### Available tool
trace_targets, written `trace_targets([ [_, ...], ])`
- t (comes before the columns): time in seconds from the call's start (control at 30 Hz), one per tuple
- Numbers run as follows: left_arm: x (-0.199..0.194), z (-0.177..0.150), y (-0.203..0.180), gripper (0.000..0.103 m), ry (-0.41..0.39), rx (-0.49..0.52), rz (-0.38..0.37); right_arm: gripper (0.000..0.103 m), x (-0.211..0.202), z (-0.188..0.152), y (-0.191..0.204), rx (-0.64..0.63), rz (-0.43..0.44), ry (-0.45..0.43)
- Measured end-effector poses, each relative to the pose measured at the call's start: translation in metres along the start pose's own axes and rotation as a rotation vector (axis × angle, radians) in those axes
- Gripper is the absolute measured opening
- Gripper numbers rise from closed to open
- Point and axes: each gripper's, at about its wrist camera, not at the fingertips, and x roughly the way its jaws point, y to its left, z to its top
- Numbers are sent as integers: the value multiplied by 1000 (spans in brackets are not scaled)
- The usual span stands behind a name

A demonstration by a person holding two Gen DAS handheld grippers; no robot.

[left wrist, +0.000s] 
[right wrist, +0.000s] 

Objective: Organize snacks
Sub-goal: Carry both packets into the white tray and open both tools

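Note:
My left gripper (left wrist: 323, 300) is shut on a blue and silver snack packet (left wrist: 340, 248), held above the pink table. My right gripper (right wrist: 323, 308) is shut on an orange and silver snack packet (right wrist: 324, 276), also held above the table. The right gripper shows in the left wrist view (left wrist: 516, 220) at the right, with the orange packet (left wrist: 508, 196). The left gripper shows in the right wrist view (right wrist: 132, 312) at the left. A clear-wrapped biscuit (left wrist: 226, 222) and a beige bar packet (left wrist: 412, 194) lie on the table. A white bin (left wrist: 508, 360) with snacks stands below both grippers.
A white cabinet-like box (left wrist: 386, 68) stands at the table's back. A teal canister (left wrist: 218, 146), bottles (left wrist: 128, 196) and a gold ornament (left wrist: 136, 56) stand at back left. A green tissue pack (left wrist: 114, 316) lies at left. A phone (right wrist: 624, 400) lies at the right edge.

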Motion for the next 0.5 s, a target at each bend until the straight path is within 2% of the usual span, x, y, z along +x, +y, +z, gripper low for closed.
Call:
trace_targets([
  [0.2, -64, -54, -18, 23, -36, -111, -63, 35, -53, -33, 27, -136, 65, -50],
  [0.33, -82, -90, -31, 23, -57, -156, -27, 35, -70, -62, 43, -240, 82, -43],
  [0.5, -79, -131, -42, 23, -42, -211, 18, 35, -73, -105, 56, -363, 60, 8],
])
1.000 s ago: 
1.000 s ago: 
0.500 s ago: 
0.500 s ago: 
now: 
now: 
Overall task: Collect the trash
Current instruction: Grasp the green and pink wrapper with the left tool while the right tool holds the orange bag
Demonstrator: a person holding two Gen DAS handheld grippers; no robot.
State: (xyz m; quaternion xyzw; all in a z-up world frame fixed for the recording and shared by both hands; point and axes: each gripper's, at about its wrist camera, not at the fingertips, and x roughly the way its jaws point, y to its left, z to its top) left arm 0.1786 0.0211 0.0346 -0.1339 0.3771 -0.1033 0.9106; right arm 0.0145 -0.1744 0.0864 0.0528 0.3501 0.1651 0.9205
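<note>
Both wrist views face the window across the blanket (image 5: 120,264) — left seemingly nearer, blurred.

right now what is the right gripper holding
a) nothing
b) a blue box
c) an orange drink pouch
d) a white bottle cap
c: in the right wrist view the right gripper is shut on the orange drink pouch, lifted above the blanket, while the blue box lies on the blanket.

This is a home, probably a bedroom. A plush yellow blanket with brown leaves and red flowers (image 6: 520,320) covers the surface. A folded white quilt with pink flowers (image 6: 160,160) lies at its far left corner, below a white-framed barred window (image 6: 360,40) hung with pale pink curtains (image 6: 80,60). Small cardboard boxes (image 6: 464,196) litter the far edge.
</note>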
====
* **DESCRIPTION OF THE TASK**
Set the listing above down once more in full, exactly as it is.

* **WRITTEN REPLY**
### Available tool
trace_targets, written `trace_targets([ [_, ...], ])`
- t (comes before the columns): time in seconds from the call's start (control at 30 Hz), one per tuple
- Numbers run as follows: left_arm: x (-0.199..0.194), z (-0.177..0.150), y (-0.203..0.180), gripper (0.000..0.103 m), ry (-0.41..0.39), rx (-0.49..0.52), rz (-0.38..0.37); right_arm: gripper (0.000..0.103 m), x (-0.211..0.202), z (-0.188..0.152), y (-0.191..0.204), rx (-0.64..0.63), rz (-0.43..0.44), ry (-0.45..0.43)
- Measured end-effector poses, each relative to the pose measured at the call's start: translation in metres along the start pose's own axes and rotation as a rotation vector (axis × angle, radians) in those axes
- Gripper is the absolute measured opening
- Gripper numbers rise from closed to open
- Point and axes: each gripper's, at about its wrist camera, not at the fingertips, and x roughly the way its jaws point, y to its left, z to its top
- Numbers are sent as integers: the value multiplied by 1000 (spans in brackets are not scaled)
- The usual span stands behind a name

A demonstration by a person holding two Gen DAS handheld grippers; no robot.

[left wrist, +0.000s] 
[right wrist, +0.000s] 

Objective: Organize snacks
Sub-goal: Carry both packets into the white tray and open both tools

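Note:
My left gripper (left wrist: 323, 300) is shut on a blue and silver snack packet (left wrist: 340, 248), held above the pink table. My right gripper (right wrist: 323, 308) is shut on an orange and silver snack packet (right wrist: 324, 276), also held above the table. The right gripper shows in the left wrist view (left wrist: 516, 220) at the right, with the orange packet (left wrist: 508, 196). The left gripper shows in the right wrist view (right wrist: 132, 312) at the left. A clear-wrapped biscuit (left wrist: 226, 222) and a beige bar packet (left wrist: 412, 194) lie on the table. A white bin (left wrist: 508, 360) with snacks stands below both grippers.
A white cabinet-like box (left wrist: 386, 68) stands at the table's back. A teal canister (left wrist: 218, 146), bottles (left wrist: 128, 196) and a gold ornament (left wrist: 136, 56) stand at back left. A green tissue pack (left wrist: 114, 316) lies at left. A phone (right wrist: 624, 400) lies at the right edge.
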
Motion for the next 0.5 s, a target at each bend until the straight path is within 2% of the usual span, x, y, z along +x, +y, +z, gripper low for closed.
Call:
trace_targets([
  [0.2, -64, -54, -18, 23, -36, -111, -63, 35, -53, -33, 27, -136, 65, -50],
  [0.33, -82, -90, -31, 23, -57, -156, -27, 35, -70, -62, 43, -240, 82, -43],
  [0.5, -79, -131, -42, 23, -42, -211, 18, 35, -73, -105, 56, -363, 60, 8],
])
1.000 s ago: 
1.000 s ago: 
0.500 s ago: 
0.500 s ago: 
now: 
now: 
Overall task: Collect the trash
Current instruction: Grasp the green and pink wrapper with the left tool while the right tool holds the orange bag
Demonstrator: a person holding two Gen DAS handheld grippers; no robot.
State: (xyz m; quaternion xyzw; all in a z-up world frame fixed for the recording and shared by both hands; point and axes: each gripper's, at about its wrist camera, not at the fingertips, and x roughly the way its jaws point, y to its left, z to its top) left arm 0.1786 0.0211 0.0346 -0.1339 0.3771 -0.1033 0.9106; right arm 0.0145 -0.1744 0.0864 0.0528 0.3501 0.1651 0.9205
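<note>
Both wrist views face the window across the blanket (image 5: 120,264) — left seemingly nearer, blurred.

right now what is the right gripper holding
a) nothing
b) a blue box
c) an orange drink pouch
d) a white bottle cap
c: in the right wrist view the right gripper is shut on the orange drink pouch, lifted above the blanket, while the blue box lies on the blanket.

This is a home, probably a bedroom. A plush yellow blanket with brown leaves and red flowers (image 6: 520,320) covers the surface. A folded white quilt with pink flowers (image 6: 160,160) lies at its far left corner, below a white-framed barred window (image 6: 360,40) hung with pale pink curtains (image 6: 80,60). Small cardboard boxes (image 6: 464,196) litter the far edge.
</note>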

Output is finished, and nothing else is required.